Made something very simular on the wekend except I threw in a few Chinook additions.
Pilsner Malt 4.1Kg
Crystal 300gms
Torrified wheat 100gms
Black Patent 40gms
66C mash 90mins
amarillo/chinook 60
cascade plug 30
Chinook/cascade/amarillo 1 min
us56 yeast
Its crawling out of the fermenter currently


----------



## James Squire (8/6/06)

Just a quick one guys. I have a brew in primary at the moment that was just a partial (not much spare time but not much beer left either!) with 1.7Kg Light Extract, 1.5Kg Wheat extract, 250g steeped crystal. NB @60mins to 33IBU's and 1/2g per Litre [email protected] 10 mins and another 1/2g per Litre at flameout.

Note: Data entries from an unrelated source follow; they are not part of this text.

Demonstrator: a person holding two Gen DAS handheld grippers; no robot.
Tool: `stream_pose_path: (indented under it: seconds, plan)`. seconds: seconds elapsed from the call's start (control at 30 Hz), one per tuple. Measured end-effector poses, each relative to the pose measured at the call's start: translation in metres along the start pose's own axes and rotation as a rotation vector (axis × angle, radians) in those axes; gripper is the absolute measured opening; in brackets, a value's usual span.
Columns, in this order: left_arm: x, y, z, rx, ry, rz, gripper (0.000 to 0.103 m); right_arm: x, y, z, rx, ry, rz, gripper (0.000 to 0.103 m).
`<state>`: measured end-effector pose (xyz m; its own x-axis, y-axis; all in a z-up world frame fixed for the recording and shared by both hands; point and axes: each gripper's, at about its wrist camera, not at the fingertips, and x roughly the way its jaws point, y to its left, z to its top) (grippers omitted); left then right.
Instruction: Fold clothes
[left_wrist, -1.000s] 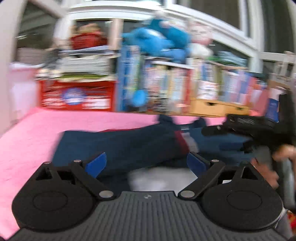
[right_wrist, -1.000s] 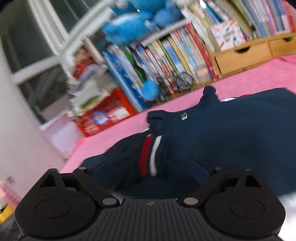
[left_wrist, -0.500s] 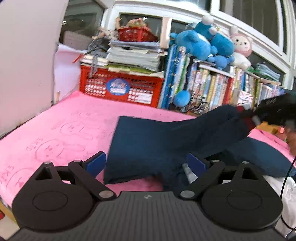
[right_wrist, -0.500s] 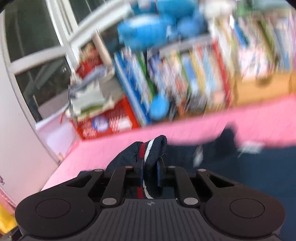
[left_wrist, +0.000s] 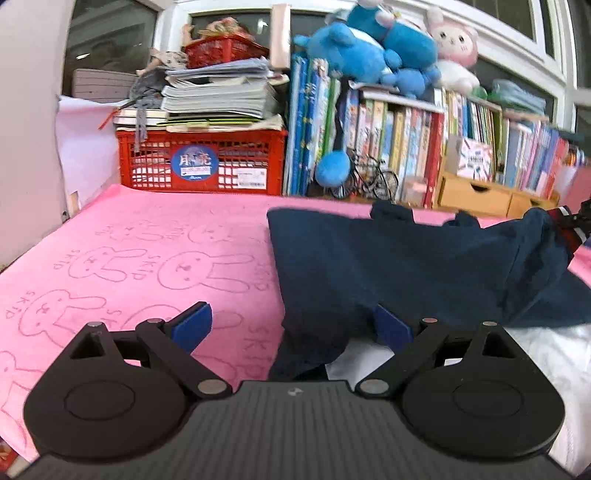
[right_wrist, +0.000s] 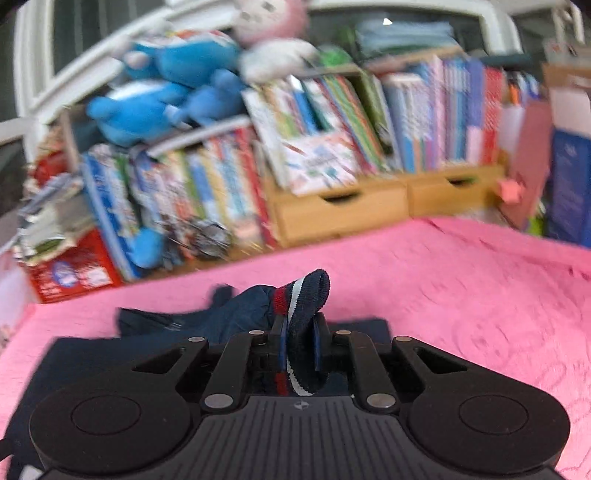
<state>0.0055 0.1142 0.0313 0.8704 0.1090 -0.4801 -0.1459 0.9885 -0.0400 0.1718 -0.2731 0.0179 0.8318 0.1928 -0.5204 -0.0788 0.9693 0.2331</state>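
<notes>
Right gripper: jaws closed tight on the striped cuff of the navy garment. The cuff, banded red, white and navy, stands up out of the jaws in a folded loop, and a further part of it hangs below the pads. The jaws have just been closing, with the cuff between them. In the right wrist view, the sleeve trails back from the cuff to the left, and the rest of the garment lies dark below and left of the gripper body.

Left gripper: jaws wide apart, nothing held. The blue pads show clearly. The left pad is over bare pink cloth; the right pad is at the near edge of the garment, and contact cannot be told.

Garment: lies on the pink cloth, right of centre in the left wrist view, its left edge straight. Its right part is raised toward the frame's right edge, where the striped cuff shows. A white item lies just beside the near right edge of the garment.

Surroundings: the pink cloth carries rabbit outlines and the word SKIP. Behind it stand a red crate with stacked papers on top, a row of books, blue and pink plush toys on top of the books, and wooden drawers. The right wrist view is blurred.
</notes>
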Motion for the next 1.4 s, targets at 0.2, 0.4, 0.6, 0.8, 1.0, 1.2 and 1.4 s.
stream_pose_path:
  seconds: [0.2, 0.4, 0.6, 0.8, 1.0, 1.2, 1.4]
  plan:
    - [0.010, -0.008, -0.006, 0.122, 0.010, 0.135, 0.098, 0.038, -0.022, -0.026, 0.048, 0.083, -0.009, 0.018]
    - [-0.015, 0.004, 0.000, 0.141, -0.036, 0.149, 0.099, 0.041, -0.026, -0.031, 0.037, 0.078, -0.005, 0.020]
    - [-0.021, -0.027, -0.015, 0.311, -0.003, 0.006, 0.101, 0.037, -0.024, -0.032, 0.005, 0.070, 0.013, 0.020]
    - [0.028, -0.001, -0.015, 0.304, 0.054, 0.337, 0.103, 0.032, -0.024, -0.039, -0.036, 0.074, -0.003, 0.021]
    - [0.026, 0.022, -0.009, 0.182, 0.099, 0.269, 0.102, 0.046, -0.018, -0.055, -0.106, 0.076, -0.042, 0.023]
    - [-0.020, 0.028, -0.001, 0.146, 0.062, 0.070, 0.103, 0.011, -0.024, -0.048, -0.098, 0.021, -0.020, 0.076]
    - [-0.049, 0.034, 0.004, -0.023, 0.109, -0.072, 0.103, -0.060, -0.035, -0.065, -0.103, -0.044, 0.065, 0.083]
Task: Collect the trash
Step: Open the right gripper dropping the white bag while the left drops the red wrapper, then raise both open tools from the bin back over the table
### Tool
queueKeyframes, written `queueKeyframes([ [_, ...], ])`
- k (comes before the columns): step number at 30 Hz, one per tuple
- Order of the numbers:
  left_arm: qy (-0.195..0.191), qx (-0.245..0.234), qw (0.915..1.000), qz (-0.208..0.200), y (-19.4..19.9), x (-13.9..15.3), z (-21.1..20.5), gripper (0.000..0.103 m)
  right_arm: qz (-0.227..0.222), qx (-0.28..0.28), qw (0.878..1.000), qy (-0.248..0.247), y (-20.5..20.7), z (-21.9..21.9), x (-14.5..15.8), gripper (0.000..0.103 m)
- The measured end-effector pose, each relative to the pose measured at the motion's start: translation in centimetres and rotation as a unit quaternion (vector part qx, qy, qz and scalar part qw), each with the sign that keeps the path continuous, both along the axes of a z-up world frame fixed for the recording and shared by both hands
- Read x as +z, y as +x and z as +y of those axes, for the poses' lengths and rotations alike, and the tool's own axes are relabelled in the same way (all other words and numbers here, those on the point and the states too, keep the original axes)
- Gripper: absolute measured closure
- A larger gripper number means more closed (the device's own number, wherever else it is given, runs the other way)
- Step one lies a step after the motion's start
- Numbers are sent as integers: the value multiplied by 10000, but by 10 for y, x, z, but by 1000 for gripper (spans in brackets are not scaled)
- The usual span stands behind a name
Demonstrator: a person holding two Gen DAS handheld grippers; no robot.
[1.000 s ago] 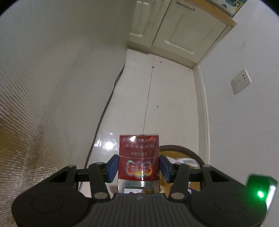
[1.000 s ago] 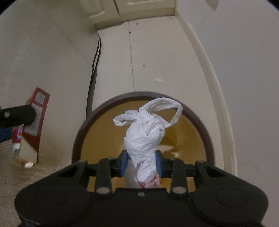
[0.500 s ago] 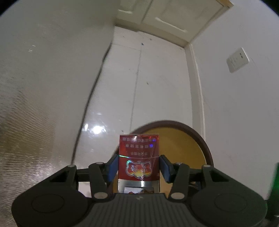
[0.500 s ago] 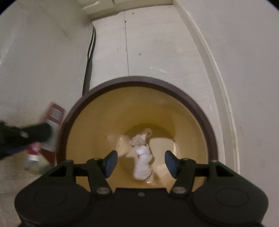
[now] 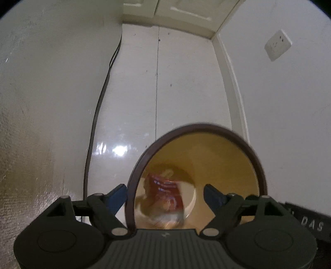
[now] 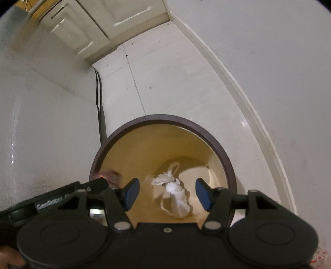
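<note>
A round bin with a dark brown rim (image 5: 238,134) (image 6: 115,140) and a yellow inside stands on the white floor. My left gripper (image 5: 165,196) is open above the bin. A red packet (image 5: 167,192), blurred, is inside the bin below it. My right gripper (image 6: 166,193) is open above the bin. A knotted white plastic bag (image 6: 175,194) lies on the bin's bottom between its fingers. The left gripper's body (image 6: 53,200) shows at the left of the right wrist view.
A black cable (image 5: 99,107) (image 6: 99,103) runs along the floor by the left wall. White cabinet doors (image 5: 186,12) (image 6: 82,27) stand at the far end. A wall socket (image 5: 277,45) is on the right wall. A baseboard (image 6: 238,82) runs along the right.
The right gripper opened and the white bag fell into the bin. The left gripper then moved over the bin, opened, and the red packet dropped in.
</note>
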State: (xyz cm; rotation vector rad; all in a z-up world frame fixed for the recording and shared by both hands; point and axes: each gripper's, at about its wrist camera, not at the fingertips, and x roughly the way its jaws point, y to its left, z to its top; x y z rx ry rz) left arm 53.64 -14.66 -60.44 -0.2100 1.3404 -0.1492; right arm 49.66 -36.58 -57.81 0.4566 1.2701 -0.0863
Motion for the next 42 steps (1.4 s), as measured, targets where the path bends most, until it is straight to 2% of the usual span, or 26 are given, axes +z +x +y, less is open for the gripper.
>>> queueKeyframes([
  [9,239,-155,9994,196,-9,3,2,21,190,186,9996,-20,4,-2,-10,41],
  [17,446,-305,9983,235,-12,18,5,12,198,508,9980,-304,5,-4,-2,32],
  [21,532,-403,9975,238,-15,24,3,4,218,746,9959,-459,5,-8,7,20],
  [23,560,-433,9972,248,-15,25,1,0,202,845,9945,-579,4,-11,11,17],
  [28,626,-407,9969,250,-18,31,3,0,176,909,9928,-757,3,-20,19,0],
  [35,677,-294,9970,228,-18,44,6,0,151,1023,9901,-945,-3,-20,28,0],
  [42,745,-315,9967,86,-23,81,6,0,38,1036,9891,-1047,-14,-23,53,0],
])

My question is regarding dry hopping. I am intending on kegging this brew (as the keg is running low!) and thought I might give dry hopping my first try. I wondered what everyones thought would be on using a 'tea ball' like the picture by hooking the chain around the dip tube in the keg and leaving it in there whilst drinking the brew? Has anyone done this before?

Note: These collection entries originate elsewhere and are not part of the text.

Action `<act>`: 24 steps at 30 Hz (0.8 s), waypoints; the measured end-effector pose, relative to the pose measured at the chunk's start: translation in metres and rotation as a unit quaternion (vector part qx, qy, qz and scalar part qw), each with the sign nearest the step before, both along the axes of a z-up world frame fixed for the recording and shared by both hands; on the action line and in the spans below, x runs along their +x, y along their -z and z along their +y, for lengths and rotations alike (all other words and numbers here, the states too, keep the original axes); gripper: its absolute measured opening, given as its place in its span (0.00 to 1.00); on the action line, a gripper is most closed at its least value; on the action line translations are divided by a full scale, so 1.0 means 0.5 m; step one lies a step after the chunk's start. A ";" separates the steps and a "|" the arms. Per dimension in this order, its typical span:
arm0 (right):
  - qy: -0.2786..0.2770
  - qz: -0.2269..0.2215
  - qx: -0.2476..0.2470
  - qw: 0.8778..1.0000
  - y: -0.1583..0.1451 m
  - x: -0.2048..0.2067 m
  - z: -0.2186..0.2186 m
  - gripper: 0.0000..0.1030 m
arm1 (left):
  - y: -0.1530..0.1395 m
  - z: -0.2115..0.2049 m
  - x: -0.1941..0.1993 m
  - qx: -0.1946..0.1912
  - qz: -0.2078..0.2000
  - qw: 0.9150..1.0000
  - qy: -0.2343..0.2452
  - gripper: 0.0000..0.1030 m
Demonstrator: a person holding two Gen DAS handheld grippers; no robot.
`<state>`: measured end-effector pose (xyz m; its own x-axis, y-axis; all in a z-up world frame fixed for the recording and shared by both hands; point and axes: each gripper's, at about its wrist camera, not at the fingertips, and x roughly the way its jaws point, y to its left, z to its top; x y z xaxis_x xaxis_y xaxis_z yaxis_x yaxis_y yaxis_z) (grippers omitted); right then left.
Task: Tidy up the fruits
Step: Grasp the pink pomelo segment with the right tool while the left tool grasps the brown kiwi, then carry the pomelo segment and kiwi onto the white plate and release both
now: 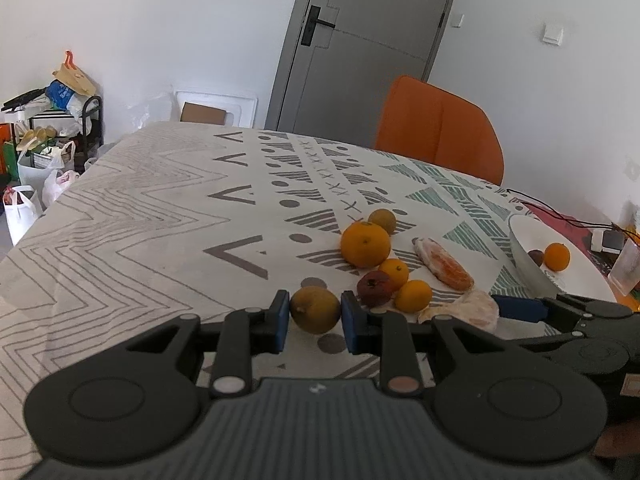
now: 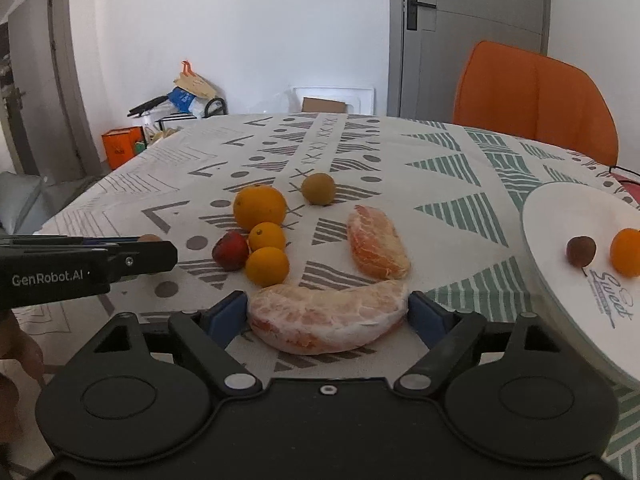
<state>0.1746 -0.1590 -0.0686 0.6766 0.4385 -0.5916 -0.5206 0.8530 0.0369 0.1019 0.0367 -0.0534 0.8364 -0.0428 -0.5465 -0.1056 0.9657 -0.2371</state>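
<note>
I hold my left gripper (image 1: pixel 315 316) low and level over the table (image 1: pixel 140 216), its blue pads pressed to both sides of a round, dull olive-brown fruit (image 1: pixel 315 309) that sits near the table's near edge. My right gripper (image 2: pixel 328 314) is level too, spread wide, with its blue pads touching the two ends of a peeled pomelo wedge (image 2: pixel 326 318) (pithy white skin, pink-orange pulp, crescent shaped); whether it truly squeezes I cannot tell. A second peeled wedge (image 2: pixel 378 242) lies just beyond it. Left of that sit a big smooth orange (image 2: pixel 260 207), two small oranges (image 2: pixel 267 266) and a wrinkled dark red fruit (image 2: pixel 230 251), bunched and touching, with another olive fruit (image 2: pixel 318 188) farther back. At the table's right edge a glossy white plate (image 2: pixel 560 216) carries a brown fruit (image 2: pixel 581 251) and a small orange (image 2: pixel 626 251). The cloth is matte, printed with grey and green geometric marks.
</note>
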 end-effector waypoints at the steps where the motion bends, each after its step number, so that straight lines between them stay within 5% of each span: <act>1: -0.002 0.003 0.005 1.000 -0.002 -0.002 -0.003 0.81 | -0.002 -0.002 -0.001 0.001 -0.002 1.000 0.001 0.25; 24: 0.050 -0.061 0.073 0.994 -0.103 -0.040 -0.141 0.78 | -0.073 -0.078 -0.010 0.025 -0.046 0.998 0.037 0.25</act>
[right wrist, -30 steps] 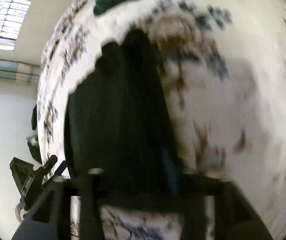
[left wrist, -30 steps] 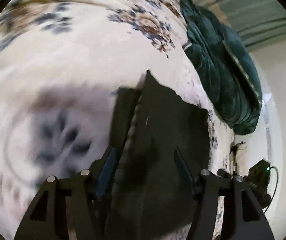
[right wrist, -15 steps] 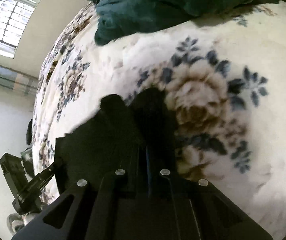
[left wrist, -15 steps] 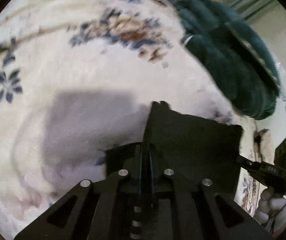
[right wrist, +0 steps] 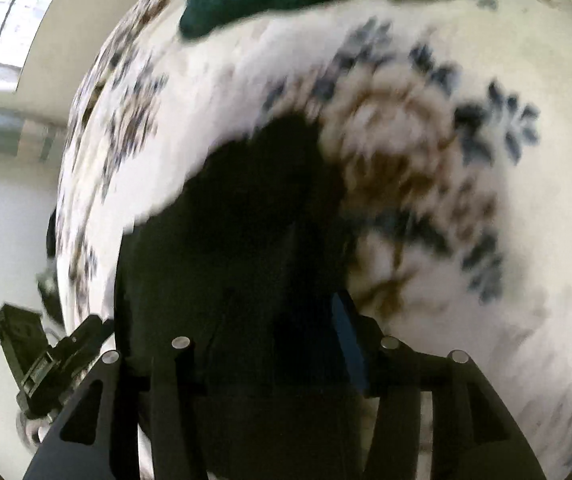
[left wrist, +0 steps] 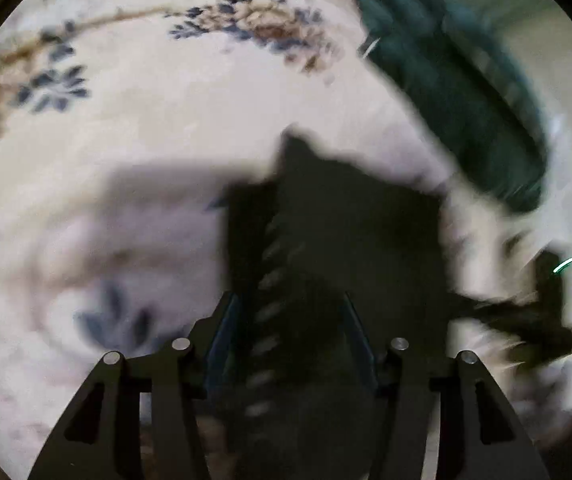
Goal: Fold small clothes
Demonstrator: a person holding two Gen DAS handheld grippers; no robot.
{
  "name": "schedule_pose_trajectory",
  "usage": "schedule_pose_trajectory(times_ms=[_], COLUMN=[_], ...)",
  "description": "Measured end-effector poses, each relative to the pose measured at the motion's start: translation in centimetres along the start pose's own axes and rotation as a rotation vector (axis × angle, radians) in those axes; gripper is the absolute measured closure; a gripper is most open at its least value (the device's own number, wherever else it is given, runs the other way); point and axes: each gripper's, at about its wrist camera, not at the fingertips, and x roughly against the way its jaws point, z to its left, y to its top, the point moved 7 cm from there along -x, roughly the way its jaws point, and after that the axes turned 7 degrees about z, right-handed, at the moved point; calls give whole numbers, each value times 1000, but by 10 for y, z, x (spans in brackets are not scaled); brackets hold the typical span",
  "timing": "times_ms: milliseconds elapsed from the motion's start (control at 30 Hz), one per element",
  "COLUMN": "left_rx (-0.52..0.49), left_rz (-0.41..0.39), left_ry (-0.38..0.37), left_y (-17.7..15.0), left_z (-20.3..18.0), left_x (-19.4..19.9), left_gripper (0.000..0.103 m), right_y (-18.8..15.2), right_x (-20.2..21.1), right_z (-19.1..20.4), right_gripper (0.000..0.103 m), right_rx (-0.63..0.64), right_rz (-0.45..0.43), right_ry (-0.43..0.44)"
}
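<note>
Claws both reopened: left claw (left wrist: 290, 336) and right claw (right wrist: 282, 332) were pinched shut half a second ago, now spread with nothing gripped. Dark garment (left wrist: 350, 232) lies released on the floral bedspread (left wrist: 146, 120). Fold probably set down; frames blurry.

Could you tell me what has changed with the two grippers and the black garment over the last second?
Both grippers, left gripper and right gripper, were shut on the black garment half a second ago and have now opened, letting go. The garment stays on the floral blanket; the green bundle is unmoved.
</note>
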Motion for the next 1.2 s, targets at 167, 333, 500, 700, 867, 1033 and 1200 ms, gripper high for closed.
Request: schedule_pose_trajectory(times_ms=[167,333,500,700,867,1033,1200], left_rx=[182,203,172,378,603,745,855], left_rz=[-3,-20,-56,-72,-79,-103,-161], left_ry=[-42,-75,-157,-341,-471,-517,-471], left_y=[-8,-3,-29,-123,-156,-143,-133], left_z=[54,45,6,-18,-35,-40,-39], left_x=[0,12,35,49,1,-55,-58], left_gripper=[50,52,37,11,11,11,4], right_y=[-25,-32,-35,-67,-88,-46,16], right_x=[-12,3,19,41,48,35,-6], right_z=[-25,-25,-24,-36,-60,-54,-28], right_gripper=[50,50,48,29,17,17,17], right_rx=[-15,-53,-90,-81,-64,-18,31], right_rz=[-4,-29,-30,19,56,42,76], right_ry=[-88,-45,72,109,101,163,209])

Also just on that, if I was to dry hop 18L in the keg using this method, how much of Ross's Amarillo (8.5% I think) would be sufficient? Be gentle.... it's my first time! h34r: 

Cheers :beer: ,

JS


----------



## Ross (8/6/06)

1 gm per litre is a good starting point - I tend to use 2.5gm/L.
I believe Jye is trialling one of these. For your first go, I'd be rcommending dry hopping now, either in the primary or secondary - keg after minimum 3 days, preferably 5.

cheers Ross


----------



## James Squire (8/6/06)

Thanks Ross, 

1gm per Litre it is then! I'll follow your advice and throw it into the fermentor and keg after 5 or so days.

I guess im interested in knowing if having the hops in the kegged beer whilst drinking is likely to be an issue? I read that some people dry hop while CC'ing for weeks and weeks so Im guessing that side of things wouldn't be an issue. I guess the possible issue could be that whilst consuming the beer the hop weight to beer volume ratio (gm/L) is increasing all the time... but surely that becomes less of a concern after a period of time once the hops have been completely utilised....

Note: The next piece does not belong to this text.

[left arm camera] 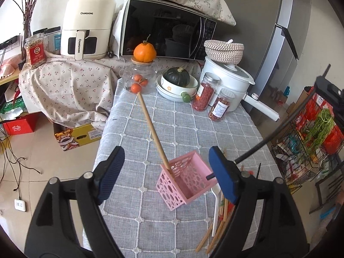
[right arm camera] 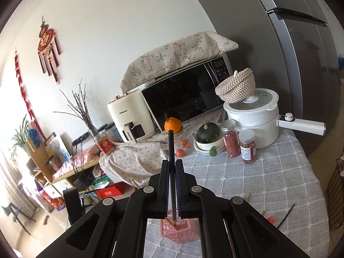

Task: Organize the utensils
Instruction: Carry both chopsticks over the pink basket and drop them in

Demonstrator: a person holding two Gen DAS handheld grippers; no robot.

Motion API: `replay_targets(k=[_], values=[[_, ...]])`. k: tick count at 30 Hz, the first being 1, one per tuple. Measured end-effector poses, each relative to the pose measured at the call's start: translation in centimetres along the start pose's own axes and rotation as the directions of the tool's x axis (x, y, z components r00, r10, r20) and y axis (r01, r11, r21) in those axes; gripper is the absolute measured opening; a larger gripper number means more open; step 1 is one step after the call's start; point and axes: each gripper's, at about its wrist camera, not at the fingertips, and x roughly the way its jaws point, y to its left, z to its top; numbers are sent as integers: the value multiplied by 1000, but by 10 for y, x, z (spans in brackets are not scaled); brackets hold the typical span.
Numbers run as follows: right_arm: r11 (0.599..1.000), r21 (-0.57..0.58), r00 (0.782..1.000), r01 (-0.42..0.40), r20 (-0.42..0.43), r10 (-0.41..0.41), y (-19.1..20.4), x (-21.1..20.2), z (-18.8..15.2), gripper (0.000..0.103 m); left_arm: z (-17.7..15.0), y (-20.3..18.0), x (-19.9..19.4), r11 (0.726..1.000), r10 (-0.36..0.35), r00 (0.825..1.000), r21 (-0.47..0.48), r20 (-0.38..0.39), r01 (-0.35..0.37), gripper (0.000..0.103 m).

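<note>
The left hand-held gripper (left arm camera: 166,175) hangs with its jaws wide apart on either side of the pink basket (left arm camera: 186,182), its pads touching nothing. The basket stands tilted on the grey checked surface (left arm camera: 150,124), and one wooden chopstick (left arm camera: 153,132) leans out of it toward the back. The right hand-held gripper (right arm camera: 172,167) is clamped on a black chopstick (right arm camera: 171,148), whose lower tip hangs over the basket. More chopsticks (left arm camera: 217,230) and a white spoon (left arm camera: 215,206) lie loose just beside the basket.
</note>
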Motion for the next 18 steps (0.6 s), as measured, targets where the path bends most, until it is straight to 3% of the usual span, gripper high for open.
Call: replay_targets(k=[4, 11, 18], values=[[1000, -11, 1000, 21, -13, -21, 3, 23, -7, 5, -6, 2, 4, 1000, 8, 999, 21, -42, -7, 83], [998, 48, 991, 37, -127, -30, -12, 69, -28, 5, -15, 2, 11, 1000, 19, 994, 26, -103, -16, 83], [997, 68, 983, 30, -181, -17, -21, 90, -38, 8, -19, -5, 7, 998, 32, 994, 63, -105, -25, 83]])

Just a few guesses anyway...

Thanks Ross,

JS

Edit: Ooooh... Great Head now! Sweet!


----------



## Jye (8/6/06)

James Squire said:


> My question is regarding dry hopping. I am intending on kegging this brew (as the keg is running low!) and thought I might give dry hopping my first try. I wondered what everyones thought would be on using a 'tea ball' like the picture by hooking the chain around the dip tube in the keg and leaving it in there whilst drinking the brew? Has anyone done this before?
> View attachment 7645



The short answer is I wouldnt used it with pellets  I tried a 7cm tea ball which is the biggest I could find (looks more like a cylinder) and stuck it in a 4L jar with 20g of pellets so I could watch what happened over the next few days. Some of the pellets got through the mesh and even more it you bumped it. If I was going to use one to dry hop in a keg I would only use plugs and one per cage because they swell heaps.

Cheers
Jye


----------



## James Squire (8/6/06)

Thanks for the tip Jye. Thats a good little experiment you ran there, I wish I had of thought of it! Leaving the dry hopping for secondary sounds the way to go! 

Cheers
JS


----------



## stephen (8/6/06)

James Squire said:


> Just a quick one guys. I have a brew in primary at the moment that was just a partial (not much spare time but not much beer left either!) with 1.7Kg Light Extract, 1.5Kg Wheat extract, 250g steeped crystal. NB @60mins to 33IBU's and 1/2g per Litre [email protected] 10 mins and another 1/2g per Litre at flameout.
> 
> My question is regarding dry hopping. I am intending on kegging this brew (as the keg is running low!) and thought I might give dry hopping my first try. I wondered what everyones thought would be on using a 'tea ball' like the picture by hooking the chain around the dip tube in the keg and leaving it in there whilst drinking the brew? Has anyone done this before?
> 
> ...


I've these before and, as Jye found, I also found out about pellets - Forget it! As for plugs I have used one plug in the tea ball - mine is about tennis ball size and that's about all you can fit once they swell up. First time I used it with the plug I just put it in secondary. Unfortunately all the crud that settles out covered the tea ball and seemed to stop the infusion of the hop aroma. 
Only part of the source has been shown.